Тут вошли в нервы ребята наши, которые самые горячие, и говорят в нетерпении сердечном:
— Товарищи! да, что жа мы это нежности разводим с этакой шпаной?! Где жа справедливость?
Конечно, справедливости тут мало, если, первое — у обчества развал в деле происходит, засыпка, а второе— объявляется субъект, который, по всем видимостям, в лягавых состоит. Но, между прочим, некоторые вошли в рассуждение, что, мол, раз улик явственных не имеется, то вполне даже преждевременно человека в лягавые определять.
И пришли единыжды, которые не самые горячие, прижали рыженького в угол и в упор:
— Обсказывай, какая причина и какое обстоятельство, что вызовы тебе делаются в контору, а ты ходишь и в скрытности держишь все, что промеж вас там говорено?..
Он заюлил, в волнение впал, даже в очень большое волнение. И заместо чистосердечного объяснения и признания — с трясением в губах, но явственно и заключительно режет:
— Сказать, ничего не скажу. Но, ей богу, вот вам крест, не касаемо это обчества и камеры, и безвредно!..
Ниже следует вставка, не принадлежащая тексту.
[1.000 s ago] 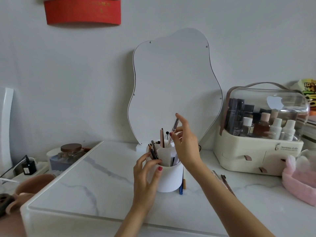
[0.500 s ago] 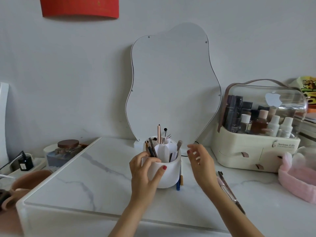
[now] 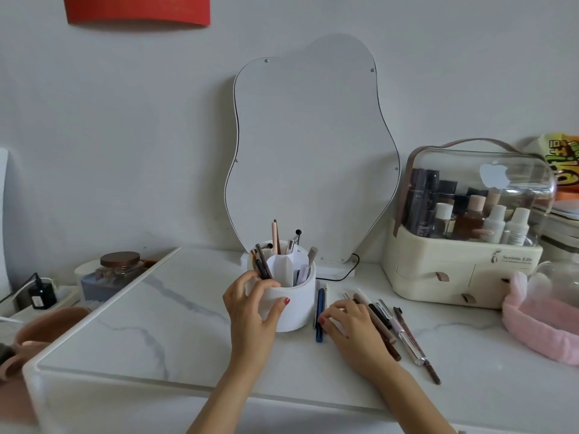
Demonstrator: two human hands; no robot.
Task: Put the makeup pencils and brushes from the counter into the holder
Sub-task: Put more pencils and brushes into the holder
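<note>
A white round holder (image 3: 296, 308) stands on the marble counter (image 3: 175, 327) with several pencils and brushes upright in its compartments. My left hand (image 3: 250, 311) grips the holder's left side, thumb across its front. A blue pencil (image 3: 320, 303) and a thin white one lie flat just right of the holder. My right hand (image 3: 352, 325) rests low on the counter, fingertips touching the blue pencil, nothing lifted. Several more pencils and brushes (image 3: 404, 335) lie fanned out to the right, partly under that hand.
A wavy white mirror (image 3: 310, 145) leans on the wall behind the holder, with a black cable at its base. A cream cosmetics organizer (image 3: 454, 274) with a clear lid stands at the right, beside a pink fluffy item (image 3: 539, 324). A lidded jar (image 3: 116, 272) sits left of the counter.
My right hand let go of a brush in the holder, then dropped to the counter onto the pencils right of it. My left hand stayed on the holder.
</note>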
Понятно, после этакого разговору пошел у нас, у головки каморной, совет. И сколько мы там, сынок мой, ни судили, ни рядили, а выходит — лягавый, обязательно лягавый, рыженький этот самый. Ну, а если такую ризалюцию прописали мы, то лавочка известная: ходу в дальнейшем пути-плаваньи супчику тому быть не может. А к этому же времени подошло нам известие, что рыженький норовит перебраться от нас на другой колидор. Ясное дело, знает кошка, чье мясо съела.